By the time I climb the long staircase to the final work, David Ferrando
Giraut’s ‘perpetual site of distress’, I want to burst
out laughing as my ordinary, everyday shadow mischievously walks along
the screen when I cross the room to gain a viewing perspective in what
turns out to be another seriously considered but empty filmic phenomena.
A previously live, continuous, meta-textual but narratively static, panoramic
turn of a camera depicting the aftermath of a crash, this mini road movie
is set in the countryside and populated with props.
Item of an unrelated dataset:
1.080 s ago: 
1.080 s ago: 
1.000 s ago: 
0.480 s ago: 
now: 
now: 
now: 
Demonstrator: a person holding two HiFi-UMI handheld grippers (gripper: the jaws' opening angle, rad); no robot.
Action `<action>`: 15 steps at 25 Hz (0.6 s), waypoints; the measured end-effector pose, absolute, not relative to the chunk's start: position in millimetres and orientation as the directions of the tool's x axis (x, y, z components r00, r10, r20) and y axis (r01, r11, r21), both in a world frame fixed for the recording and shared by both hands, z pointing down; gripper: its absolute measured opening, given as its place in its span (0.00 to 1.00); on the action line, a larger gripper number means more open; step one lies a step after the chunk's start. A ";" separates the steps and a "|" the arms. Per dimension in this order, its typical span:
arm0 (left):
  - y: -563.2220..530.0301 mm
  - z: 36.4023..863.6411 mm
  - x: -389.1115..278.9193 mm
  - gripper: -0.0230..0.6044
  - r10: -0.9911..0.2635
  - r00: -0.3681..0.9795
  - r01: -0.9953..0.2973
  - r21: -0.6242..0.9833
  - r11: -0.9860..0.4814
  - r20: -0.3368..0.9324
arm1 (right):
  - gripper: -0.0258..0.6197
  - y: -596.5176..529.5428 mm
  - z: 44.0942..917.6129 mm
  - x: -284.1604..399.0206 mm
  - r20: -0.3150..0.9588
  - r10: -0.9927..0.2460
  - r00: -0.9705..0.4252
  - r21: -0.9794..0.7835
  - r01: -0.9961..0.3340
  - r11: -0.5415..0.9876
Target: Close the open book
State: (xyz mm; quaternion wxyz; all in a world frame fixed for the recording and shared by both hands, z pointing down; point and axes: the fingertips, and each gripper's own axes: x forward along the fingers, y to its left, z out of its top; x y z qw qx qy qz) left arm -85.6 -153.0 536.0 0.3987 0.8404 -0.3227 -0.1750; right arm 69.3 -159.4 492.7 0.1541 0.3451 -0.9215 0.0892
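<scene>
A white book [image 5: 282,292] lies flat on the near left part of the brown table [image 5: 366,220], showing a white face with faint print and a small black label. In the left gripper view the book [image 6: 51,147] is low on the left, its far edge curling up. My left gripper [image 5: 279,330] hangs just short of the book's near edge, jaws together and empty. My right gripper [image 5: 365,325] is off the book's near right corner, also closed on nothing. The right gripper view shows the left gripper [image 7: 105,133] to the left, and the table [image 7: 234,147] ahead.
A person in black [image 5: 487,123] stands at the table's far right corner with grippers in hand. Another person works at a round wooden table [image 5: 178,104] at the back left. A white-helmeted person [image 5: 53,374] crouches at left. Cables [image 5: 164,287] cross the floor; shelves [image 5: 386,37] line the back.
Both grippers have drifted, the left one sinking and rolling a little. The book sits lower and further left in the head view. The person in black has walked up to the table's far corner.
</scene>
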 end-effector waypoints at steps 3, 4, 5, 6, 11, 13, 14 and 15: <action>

It does contain a
human, but an expressionless one who doesn’t move or speak, and
though injured, I’m told is capable of remaining sturdily upright
for the 49 minute duration that I doubt any viewer would hang around for.
The panning, coupled with an unnaturally weird audio track, doesn’t
achieve its aim of placing me at the centre of the work to be trapped
in its direful time, as my naughty shadow proves when I pass the screen
to leave.
Apart from Matthias Einhoff, with his war zone presented in a Stalinist/Capitalist
duel of dangerous reality and propaganda, this exhibition is cleansed
of politics - though an effete attempt was made with the curators calling
Emily Speed’s occupation of a box ‘a gendered space’.
The show lacks originality, is seriously flat, middle-class and remote.
Beyond a veneer of presentation in ways of seeing, or ‘devices of
spectatorship’ as the blurb goes, it is devoid of meaning. Cleansed
of the actual embodiment, actions and politics of human life in living
landscapes, this art doesn’t evoke a fear of place - it alienates
us from itself. Topophobia presents ephemeral viewpoints wrapped up with
a tome of words - writing that’s both on the wall and available
at the bookshop. It’s an anthropophobic, apolotical and funded folly,
exhibited in a place where gallery attendants are generally unpaid, and
often unemployed, volunteers.
After Liverpool, Topophobia moves on to the self-referentially named
destination of Spacex in Exeter where it can be viewed from 22 May 2012.